In the listing below, a line holding "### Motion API" and a line holding "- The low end" mark the range. Retype both exactly, with all lines between them.

(Supplied data begins)

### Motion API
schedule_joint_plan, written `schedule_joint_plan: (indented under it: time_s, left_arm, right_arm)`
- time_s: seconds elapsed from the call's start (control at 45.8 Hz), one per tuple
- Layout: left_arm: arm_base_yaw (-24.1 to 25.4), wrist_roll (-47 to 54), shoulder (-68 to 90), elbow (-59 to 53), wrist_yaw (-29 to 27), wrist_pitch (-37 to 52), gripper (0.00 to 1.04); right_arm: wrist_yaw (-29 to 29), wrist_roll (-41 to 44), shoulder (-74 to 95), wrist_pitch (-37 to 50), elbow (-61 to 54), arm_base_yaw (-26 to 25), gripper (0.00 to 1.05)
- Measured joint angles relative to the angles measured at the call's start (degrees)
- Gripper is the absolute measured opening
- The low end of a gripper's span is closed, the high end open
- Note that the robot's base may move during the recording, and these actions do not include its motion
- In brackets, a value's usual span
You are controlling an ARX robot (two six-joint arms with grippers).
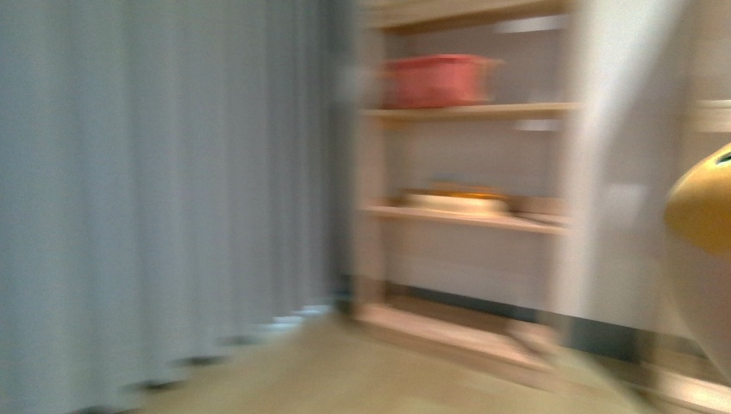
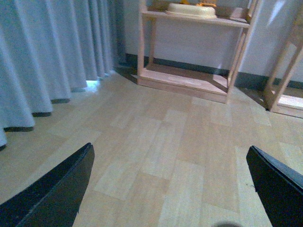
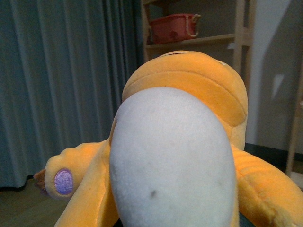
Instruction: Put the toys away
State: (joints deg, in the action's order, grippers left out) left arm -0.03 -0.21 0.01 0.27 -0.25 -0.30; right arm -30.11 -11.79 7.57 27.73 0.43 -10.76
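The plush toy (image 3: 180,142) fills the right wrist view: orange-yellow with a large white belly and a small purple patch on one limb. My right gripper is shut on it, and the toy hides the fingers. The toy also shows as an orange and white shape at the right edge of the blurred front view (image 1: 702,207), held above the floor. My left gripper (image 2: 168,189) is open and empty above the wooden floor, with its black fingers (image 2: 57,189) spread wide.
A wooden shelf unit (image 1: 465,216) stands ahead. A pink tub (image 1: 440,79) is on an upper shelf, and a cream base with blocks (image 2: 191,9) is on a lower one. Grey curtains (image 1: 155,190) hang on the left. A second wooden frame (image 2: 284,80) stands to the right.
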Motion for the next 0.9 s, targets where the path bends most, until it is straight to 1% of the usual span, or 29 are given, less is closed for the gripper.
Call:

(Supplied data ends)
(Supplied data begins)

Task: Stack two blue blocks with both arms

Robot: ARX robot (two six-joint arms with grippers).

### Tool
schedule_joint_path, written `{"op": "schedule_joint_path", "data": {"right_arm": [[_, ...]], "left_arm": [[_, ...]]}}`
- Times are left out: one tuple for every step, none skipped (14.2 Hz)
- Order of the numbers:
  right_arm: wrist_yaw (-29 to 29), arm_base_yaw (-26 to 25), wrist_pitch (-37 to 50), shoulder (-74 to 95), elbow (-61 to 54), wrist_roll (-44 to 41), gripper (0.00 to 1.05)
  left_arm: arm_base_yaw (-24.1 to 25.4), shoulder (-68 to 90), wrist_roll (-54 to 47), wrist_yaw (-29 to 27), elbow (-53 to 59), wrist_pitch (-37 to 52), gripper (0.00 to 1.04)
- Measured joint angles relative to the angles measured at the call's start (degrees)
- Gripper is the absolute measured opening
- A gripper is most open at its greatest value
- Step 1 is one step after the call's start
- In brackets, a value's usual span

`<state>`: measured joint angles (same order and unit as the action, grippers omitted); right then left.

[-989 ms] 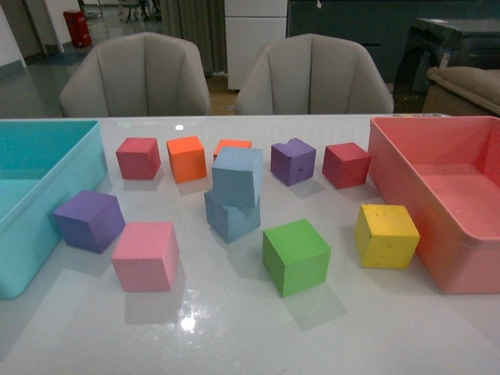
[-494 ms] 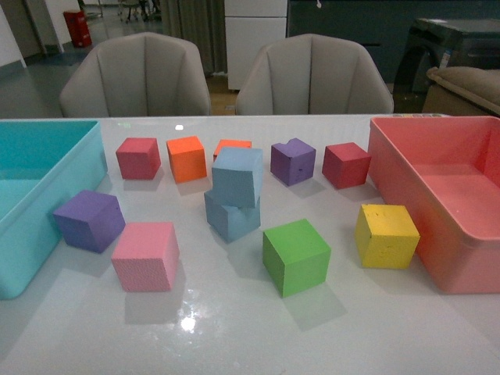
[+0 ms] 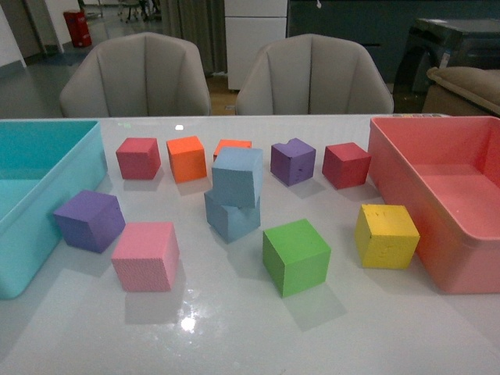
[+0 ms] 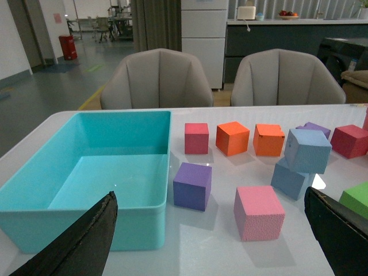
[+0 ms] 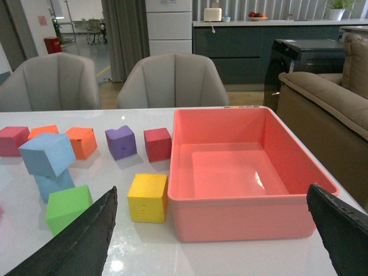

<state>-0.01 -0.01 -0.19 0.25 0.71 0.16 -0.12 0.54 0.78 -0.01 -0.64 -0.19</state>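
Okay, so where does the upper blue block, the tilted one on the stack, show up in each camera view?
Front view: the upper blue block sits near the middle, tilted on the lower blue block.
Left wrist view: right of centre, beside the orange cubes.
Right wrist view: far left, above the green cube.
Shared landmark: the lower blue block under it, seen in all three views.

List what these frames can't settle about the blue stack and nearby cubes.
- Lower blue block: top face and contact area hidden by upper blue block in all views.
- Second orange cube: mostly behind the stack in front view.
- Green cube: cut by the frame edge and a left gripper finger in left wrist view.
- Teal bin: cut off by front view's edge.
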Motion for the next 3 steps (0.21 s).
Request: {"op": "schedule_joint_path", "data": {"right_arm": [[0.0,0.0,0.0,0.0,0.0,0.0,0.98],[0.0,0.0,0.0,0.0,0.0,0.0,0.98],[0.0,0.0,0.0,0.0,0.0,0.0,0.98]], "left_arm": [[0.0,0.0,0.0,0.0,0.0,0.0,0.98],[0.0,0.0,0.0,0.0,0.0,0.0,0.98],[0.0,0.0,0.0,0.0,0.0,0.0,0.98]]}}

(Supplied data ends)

**Solution:**
### Motion API
schedule_joint_plan, written `schedule_joint_plan: (indented under it: time_s, left_arm, right_arm)`
- time_s: seconds elapsed from the call's start (control at 45.8 Hz), one per tuple
- Layout: left_arm: arm_base_yaw (-24.1 to 25.4), wrist_roll (-47 to 54), shoulder (-68 to 90), elbow (-59 to 53), wrist_yaw (-29 to 27), wrist_pitch (-37 to 52), gripper (0.00 to 1.04); right_arm: wrist_yaw (-29 to 29), wrist_roll (-41 to 44), shoulder (-74 to 95), wrist_pitch (-37 to 50), elbow (-61 to 54), arm_base_yaw (-26 to 25), gripper (0.00 to 1.05)
- Measured joint angles relative to the angles measured at the call's start (degrees)
- Gripper is the absolute measured opening
- The low end of a gripper's span is closed, the high end open

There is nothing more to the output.